Third, there are some very important lessons in the very nature of the Lord’s Prayer. The first three petitions take our attention away from ourselves to God, from our kingdom building to the building of his kingdom. In the second half of the prayer, we turn from the glorification of God’s name to the needs of our daily life. There is a philosophy of life expressed in the two great sections of this prayer: what Christians live for and how they live. They live for God and they live by dependence upon him. And as “daily” indicates in v. 11, we are to live each day, and day by day, in this spirit of active dependence upon the Lord. The hypocrite prays for himself not for God, he is building his own kingdom and doesn’t care about God’s. The error of the heathen, and the Christian who copies his error, is a mindlessness that attends to the multiplicity or the exact repetition of words and cares not for real personal communion with God, as children to a father. That by way of introduction.
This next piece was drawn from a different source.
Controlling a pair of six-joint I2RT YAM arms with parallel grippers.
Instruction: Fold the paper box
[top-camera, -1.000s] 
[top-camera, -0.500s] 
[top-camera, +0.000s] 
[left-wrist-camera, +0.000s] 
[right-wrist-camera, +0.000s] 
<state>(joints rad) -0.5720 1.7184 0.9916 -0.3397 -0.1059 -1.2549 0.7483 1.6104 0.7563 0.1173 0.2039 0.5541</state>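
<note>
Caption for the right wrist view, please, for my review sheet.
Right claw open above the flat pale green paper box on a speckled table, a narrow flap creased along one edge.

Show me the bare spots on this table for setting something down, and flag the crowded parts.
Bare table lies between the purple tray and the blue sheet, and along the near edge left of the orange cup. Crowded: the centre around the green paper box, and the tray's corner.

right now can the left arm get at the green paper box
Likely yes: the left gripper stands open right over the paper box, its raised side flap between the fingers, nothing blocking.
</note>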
Now here, once again, the Christian disciple comes face to face with the high demands of Christian holiness. We know very well, don’t we, how often and how easily we find ourselves in violation of both of these emphases. We pray for show as the hypocrites do and we pray without the engagement of our hearts as the heathen do. We cringe at how often we find ourselves in the baseball player who crosses himself before getting into the batter’s box or in the Muslim who bows down five times a day to say precisely the same words over and over again, as if we could not come with our own words and open our own hearts to our heavenly father. We reproach ourselves over and over again because we know all too well that our praying is not like Jacob’s at Peniel – we’ve never had our hip thrown out of joint wrestling with God – nor is it often like Hannah’s at the sanctuary – no one has ever thought we were drunk watching us pray, and it has rarely been at all like the Lord’s when sweat poured off him like great drops of blood. Our only comfort in admitting the truth about our own praying – how laborious it often is, how short, how contrived, how little of our true selves there is in it – is that such has been the struggle of all the saints through the ages.
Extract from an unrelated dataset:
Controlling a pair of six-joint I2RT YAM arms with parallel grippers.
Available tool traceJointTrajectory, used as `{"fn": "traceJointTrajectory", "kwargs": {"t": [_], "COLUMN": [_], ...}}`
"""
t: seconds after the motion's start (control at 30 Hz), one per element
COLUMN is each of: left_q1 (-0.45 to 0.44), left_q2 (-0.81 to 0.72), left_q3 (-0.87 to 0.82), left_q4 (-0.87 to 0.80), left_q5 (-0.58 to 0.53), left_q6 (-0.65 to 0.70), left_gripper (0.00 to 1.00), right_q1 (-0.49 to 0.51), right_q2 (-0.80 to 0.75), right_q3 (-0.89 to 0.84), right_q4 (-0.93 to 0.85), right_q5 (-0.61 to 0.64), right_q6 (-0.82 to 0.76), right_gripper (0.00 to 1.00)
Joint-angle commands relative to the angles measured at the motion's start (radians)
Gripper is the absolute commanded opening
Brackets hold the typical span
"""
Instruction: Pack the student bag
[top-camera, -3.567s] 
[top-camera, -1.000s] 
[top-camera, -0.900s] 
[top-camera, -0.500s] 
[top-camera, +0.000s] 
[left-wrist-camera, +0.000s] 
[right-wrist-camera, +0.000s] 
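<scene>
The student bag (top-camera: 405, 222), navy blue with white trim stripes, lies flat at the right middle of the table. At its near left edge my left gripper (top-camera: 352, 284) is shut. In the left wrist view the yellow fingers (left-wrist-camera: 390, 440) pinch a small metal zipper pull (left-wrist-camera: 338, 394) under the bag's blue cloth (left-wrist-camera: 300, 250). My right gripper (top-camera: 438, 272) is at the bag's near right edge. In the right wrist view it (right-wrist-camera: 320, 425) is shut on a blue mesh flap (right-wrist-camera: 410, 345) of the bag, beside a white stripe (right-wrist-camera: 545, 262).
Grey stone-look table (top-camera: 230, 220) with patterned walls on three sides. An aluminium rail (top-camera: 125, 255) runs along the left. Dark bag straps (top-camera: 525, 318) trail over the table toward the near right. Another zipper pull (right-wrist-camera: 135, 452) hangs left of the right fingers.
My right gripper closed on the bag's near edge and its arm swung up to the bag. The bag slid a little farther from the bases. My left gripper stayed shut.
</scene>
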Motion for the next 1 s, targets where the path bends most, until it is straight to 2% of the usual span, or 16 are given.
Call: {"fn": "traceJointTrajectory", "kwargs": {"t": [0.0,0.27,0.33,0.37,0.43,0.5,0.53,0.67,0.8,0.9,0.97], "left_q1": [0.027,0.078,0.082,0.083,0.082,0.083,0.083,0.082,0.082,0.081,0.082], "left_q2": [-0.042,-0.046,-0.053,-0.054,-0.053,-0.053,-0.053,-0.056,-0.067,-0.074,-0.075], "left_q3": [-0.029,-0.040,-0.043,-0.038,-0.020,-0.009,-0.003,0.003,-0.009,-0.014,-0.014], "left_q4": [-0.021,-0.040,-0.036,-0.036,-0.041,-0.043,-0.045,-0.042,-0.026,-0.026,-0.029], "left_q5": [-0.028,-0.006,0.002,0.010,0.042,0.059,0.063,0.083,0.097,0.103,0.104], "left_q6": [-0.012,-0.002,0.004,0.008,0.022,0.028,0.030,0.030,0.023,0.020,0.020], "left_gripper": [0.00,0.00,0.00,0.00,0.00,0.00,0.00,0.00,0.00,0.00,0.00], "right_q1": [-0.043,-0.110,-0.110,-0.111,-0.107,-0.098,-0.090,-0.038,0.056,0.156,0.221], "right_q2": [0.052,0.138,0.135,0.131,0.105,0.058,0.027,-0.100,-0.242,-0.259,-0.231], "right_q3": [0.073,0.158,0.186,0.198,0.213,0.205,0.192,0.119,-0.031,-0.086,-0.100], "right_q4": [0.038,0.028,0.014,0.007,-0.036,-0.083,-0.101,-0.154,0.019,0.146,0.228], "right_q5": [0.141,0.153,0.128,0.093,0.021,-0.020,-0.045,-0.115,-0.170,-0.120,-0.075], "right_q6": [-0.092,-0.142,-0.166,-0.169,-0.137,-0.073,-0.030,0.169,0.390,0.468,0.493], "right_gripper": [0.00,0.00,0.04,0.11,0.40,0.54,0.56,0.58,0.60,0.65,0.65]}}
Even St. Teresa admitted that as she began to pray she would turn over her hourglass, it took an hour for the sand to run out, and she tells us, with shame, in her autobiography how often she glanced at it, hoping that it would indicate that the hour was almost up. There is a passage in Andrew Bonar’s diary in which he tells of trying to spend a morning in his study in prayer. He finished the morning and concluded to himself that perhaps his way of praying should be many short bolts upward rather than long stretches of conversation with God at a time. It had been a struggle and he had not succeeded as he had hoped. Not many of us are nick-named “Camel Knees” as was James, the brother of the Lord, for the hours spent on his knees in prayer.
Prayer is the most spiritual thing we do – especially private prayer. There are no outward supports to keep us at it. And the more spiritual a work is, the more difficulty we have with it. It is a pure act of faith. Far too often we have had to admit that we should have prayed a prayer before we began our prayers and that prayer should have been, in C.S. Lewis’ words,
“May it be the real I who speaks. May it be the real Thou that
I speak to.”
But, once again, our failures only point up the seriousness of the Lord’s summons and the determination with which we must seek once again to answer that summons. When the Lord said, a few verses back, “Be perfect as your heavenly Father is perfect,” he was not at all suggesting that we would attain to that perfection, only that we must aspire to it, and do so all our lives. And the man and woman who aspire to perfect righteousness will get much closer to it than the man or woman who is content with much less. After all, it is not as if we Christians have not prayed in the way our Savior has taught us here, with real sincerity and the full engagement of our hearts. We know very well what it is like really to pray, even to forget the time because we find ourselves in real conversation with God.
Rabbi Duncan, the eccentric Presbyterian professor of Hebrew in 19th century Scotland, on one occasion began his class with prayer and the prayer continued until the bell rang announcing the end of the class period. Some of the students in that class remembered that prayer for the rest of their lives. When a friend took the liberty of chastening him for losing an entire class period of instruction, Duncan’s reply was simply, “Ah! when one thinks he has got in, he is not so ready to come out!” [David Brown, The Life of Rabbi Duncan, 362] Many of us know of what Duncan was speaking, even if in a lesser way.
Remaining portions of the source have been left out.